Read the material below and count the lines holding the string "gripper". Give that count with nothing added.

> **Information supplied**

● ● ● ● ●

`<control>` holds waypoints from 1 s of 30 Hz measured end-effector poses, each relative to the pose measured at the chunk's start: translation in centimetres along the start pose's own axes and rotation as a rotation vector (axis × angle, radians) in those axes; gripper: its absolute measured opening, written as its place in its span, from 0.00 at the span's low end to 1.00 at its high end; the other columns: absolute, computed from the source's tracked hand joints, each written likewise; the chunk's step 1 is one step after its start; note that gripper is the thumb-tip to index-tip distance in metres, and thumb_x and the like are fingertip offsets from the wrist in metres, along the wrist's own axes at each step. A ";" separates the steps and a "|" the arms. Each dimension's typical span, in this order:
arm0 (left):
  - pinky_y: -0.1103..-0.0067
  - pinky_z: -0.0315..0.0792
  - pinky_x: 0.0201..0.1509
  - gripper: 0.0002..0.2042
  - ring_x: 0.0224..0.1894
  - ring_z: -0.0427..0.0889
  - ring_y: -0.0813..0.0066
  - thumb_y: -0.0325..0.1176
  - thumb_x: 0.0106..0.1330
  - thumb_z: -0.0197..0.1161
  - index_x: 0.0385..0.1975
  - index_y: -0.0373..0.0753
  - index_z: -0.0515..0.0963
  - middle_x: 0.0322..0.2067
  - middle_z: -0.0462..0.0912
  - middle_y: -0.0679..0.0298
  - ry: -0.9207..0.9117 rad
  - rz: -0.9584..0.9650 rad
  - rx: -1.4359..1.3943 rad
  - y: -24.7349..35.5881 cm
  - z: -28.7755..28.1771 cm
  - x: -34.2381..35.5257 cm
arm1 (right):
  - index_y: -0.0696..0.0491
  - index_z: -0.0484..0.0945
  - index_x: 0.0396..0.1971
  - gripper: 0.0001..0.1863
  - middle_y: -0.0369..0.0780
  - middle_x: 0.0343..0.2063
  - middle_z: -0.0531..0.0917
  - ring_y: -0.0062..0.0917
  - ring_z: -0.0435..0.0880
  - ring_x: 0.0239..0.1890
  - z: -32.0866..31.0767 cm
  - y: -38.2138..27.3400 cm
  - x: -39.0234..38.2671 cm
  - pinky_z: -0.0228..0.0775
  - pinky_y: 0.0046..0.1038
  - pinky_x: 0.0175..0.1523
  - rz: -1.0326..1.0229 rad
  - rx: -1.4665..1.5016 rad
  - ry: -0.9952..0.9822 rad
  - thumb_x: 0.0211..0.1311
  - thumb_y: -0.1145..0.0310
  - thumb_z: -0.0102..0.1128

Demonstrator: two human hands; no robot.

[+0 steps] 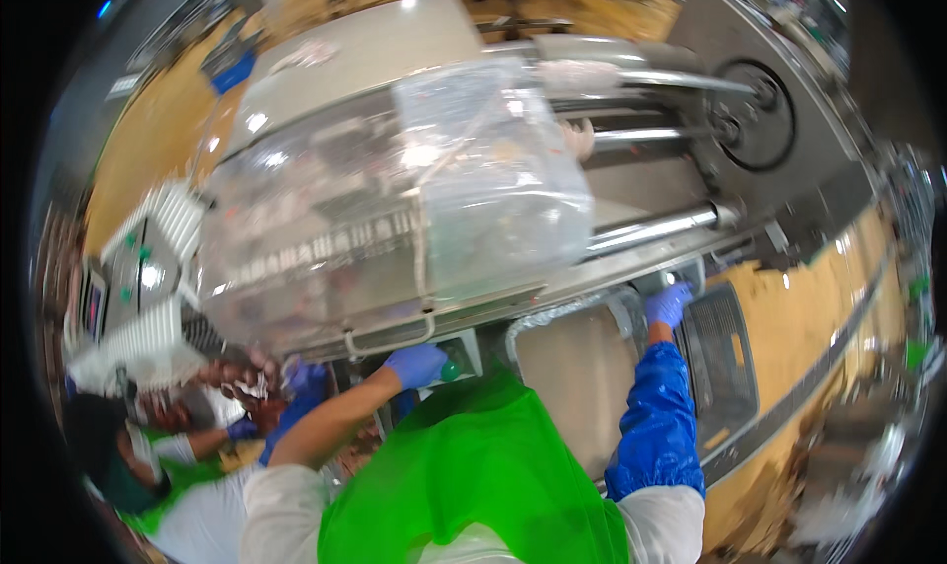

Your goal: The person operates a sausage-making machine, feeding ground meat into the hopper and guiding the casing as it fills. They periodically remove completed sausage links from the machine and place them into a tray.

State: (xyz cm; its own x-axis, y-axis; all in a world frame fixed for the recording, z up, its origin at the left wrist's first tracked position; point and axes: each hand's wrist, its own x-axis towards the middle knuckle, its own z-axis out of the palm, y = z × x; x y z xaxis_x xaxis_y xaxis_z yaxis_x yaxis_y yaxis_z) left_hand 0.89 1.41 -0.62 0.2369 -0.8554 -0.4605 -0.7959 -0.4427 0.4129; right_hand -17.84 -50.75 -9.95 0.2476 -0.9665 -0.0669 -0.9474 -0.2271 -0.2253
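My left hand [417, 366], in a purple glove, reaches to a green round push button [451, 370] on a light panel at the machine's front edge. Its fingers stretch toward the button and seem to touch it; blur hides their tips. My right hand [671, 304], gloved alike, lies with fingers stretched out against a light grey box [684, 274] on the same edge. Neither hand shows anything held. Between them sits a grey tub [577, 386] with a clear film lining at its rim. The steel machine [641, 174] carries a clear cover [326, 219] and film on rollers.
A dark plastic crate [723, 357] stands right of my right arm. At the lower left a co-worker [187, 505] in a green apron handles reddish-brown pieces [252, 381]. White ribbed bins [148, 342] stand behind them. A metal handle [395, 337] juts from the cover's front.
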 end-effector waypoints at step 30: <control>0.58 0.74 0.39 0.10 0.34 0.81 0.46 0.40 0.56 0.63 0.28 0.39 0.80 0.30 0.82 0.49 0.004 0.012 0.001 -0.1 0.1 -0.4 | 0.60 0.50 0.69 0.31 0.55 0.58 0.67 0.46 0.85 0.42 -0.5 -2.0 -0.2 0.81 0.39 0.41 0.190 -0.054 0.132 0.67 0.74 0.43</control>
State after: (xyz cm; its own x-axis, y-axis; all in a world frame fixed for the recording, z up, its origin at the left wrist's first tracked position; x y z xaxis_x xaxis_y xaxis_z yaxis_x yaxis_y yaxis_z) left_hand 0.83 1.83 -0.60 0.2291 -0.8619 -0.4524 -0.7991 -0.4319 0.4182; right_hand -16.05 -50.15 -9.01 0.0386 -0.9989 0.0253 -0.9848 -0.0424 -0.1682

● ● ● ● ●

> **Response below**
3